Forefront Security for Exchange Server Best Practices - Deployment considerations


Applies to: Forefront Security for Exchange Server

For baseline protection throughout the enterprise, it is recommended that Forefront Security for Exchange Server be deployed on all Edge and Hub servers. Using this configuration, all incoming, outgoing, and internal mail is scanned in transit on the Transport servers. However, objects which are not routed, such as Public Folder items, Sent Items, and Calendar items (which can only be scanned on a Mailbox server) are not protected. Content which has been scanned in Transport can not be further scanned after being delivered to the Mailbox server, in response to a specific attack that may have penetrated your system despite the Transport scanning protection.

For global protection throughout the enterprise, it is recommended that Forefront Security for Exchange Server be deployed on all Edge, Hub, and Mailbox servers. To obtain optimal performance, all servers should have identical protection settings (although the Edge server might benefit from using more engines and a higher bias setting to ensure that all mail is scanned by multiple engines).

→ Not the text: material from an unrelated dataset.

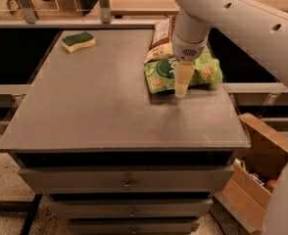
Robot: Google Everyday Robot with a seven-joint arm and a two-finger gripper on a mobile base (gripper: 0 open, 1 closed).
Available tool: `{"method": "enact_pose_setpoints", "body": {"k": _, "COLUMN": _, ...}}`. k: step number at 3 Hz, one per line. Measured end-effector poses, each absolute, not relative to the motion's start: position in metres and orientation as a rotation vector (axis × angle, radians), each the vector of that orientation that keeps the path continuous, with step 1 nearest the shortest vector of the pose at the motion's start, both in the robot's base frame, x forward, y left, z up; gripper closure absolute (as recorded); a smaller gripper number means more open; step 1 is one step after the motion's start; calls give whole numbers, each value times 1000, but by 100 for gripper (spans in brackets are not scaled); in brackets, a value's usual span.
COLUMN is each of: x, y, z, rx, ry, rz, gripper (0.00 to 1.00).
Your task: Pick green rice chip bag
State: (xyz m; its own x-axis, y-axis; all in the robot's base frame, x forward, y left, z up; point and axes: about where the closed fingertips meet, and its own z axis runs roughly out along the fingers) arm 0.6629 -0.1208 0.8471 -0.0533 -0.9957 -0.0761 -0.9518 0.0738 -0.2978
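Observation:
The green rice chip bag (pixel 203 71) lies flat on the grey cabinet top (pixel 100 106) at its right side. It is light green with a dark green circle and pictures of rice cakes. My gripper (pixel 182 82) hangs from the white arm directly over the middle of the bag, its pale fingers pointing down at the bag's front edge. It holds nothing that I can see. The arm hides part of the bag's middle.
A brown and cream snack bag (pixel 159 38) lies just behind the green bag, touching it. A green-topped yellow sponge (pixel 79 41) sits at the back left. An open cardboard box (pixel 254 170) stands on the floor at the right. Drawers run below the cabinet's front edge.

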Motion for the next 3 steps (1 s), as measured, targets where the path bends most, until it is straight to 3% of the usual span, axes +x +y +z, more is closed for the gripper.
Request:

When mail arrives at a Hub or Edge Transport server, it is scanned and, by default, stamped with a special internal property called an “AV Stamp”. This AV Stamp property (used in Exchange 2007 to minimize duplicate scanning on the Transport and Mailbox server roles) is carried with the mail, and prevents it from being rescanned at various transit points and when it is first deposited in the Store. Even with this optimization, before installing FSE (or any antivirus scanning software) on a Mailbox server, you should conduct careful capacity planning and performance assessments to ensure that the server is operating with enough spare processing capacity to tolerate the extra load imposed by antivirus scanning.

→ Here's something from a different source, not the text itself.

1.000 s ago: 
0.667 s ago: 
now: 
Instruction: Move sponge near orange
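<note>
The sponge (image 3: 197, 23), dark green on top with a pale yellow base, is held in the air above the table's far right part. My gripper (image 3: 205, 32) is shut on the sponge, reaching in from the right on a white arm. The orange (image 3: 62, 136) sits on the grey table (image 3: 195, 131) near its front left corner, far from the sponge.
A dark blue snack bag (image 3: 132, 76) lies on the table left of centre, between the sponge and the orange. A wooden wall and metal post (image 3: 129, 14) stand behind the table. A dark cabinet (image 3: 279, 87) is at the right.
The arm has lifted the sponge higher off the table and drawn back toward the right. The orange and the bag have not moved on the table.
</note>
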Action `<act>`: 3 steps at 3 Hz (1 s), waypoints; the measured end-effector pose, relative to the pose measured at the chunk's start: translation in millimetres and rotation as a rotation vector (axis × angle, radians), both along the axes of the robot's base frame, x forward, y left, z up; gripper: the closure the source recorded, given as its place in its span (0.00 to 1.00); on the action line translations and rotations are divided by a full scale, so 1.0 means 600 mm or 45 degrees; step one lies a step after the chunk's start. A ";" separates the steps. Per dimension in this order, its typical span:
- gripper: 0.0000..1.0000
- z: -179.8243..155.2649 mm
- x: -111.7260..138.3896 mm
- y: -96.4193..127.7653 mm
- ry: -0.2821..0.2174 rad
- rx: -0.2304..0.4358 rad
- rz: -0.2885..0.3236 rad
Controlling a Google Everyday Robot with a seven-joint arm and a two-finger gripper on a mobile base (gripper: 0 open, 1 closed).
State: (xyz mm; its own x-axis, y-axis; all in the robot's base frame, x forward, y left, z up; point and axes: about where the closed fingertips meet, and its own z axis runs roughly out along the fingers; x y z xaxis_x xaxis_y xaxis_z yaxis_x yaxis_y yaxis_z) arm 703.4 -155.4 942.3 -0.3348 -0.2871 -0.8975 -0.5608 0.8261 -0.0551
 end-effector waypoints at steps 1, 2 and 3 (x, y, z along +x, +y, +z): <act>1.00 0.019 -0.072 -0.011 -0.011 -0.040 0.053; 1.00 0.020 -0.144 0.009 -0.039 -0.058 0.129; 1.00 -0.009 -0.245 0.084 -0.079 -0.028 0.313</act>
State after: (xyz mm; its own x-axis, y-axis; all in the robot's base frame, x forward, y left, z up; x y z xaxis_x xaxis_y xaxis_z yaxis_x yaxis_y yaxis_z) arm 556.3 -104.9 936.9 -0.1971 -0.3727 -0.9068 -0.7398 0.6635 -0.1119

The Forefront multiple engine architecture helps maximize antivirus protection through diversity. Studies have shown that scanning with five engines decreases the window of vulnerability from the time a new threat is encountered in the wild to the time that at least one engine vendor has released a protective signature. By default, messages are scanned only once by Forefront, however, it is a best practice to schedule background scanning on the Mailbox server to periodically rescan messages using the latest available signatures. In Exchange 2003, background scanning could only scan the entire mailbox Store, a potentially lengthy process. In Exchange 2007, incremental background scanning provides a way to selectively scan a subset of messages on the server most likely to be infected. It is a best practice to schedule a regular background scan of the Store to re-scan items that have been received within the last two days. This is the preferred setting on medium to large scale mail servers. On smaller-scale servers housing fewer mailboxes, it is possible to scan a larger selection of messages and, in some cases, you can scan all stored messages every 24 hours, during off-peak times. The procedure for configuring a regular background scan is as follows:

  • In the General Options pane, Background Scanning section, select “Scan Messages Received Within the Last __ Days” (specifying two days, as suggested above) and “Scan Only Messages with Attachments”.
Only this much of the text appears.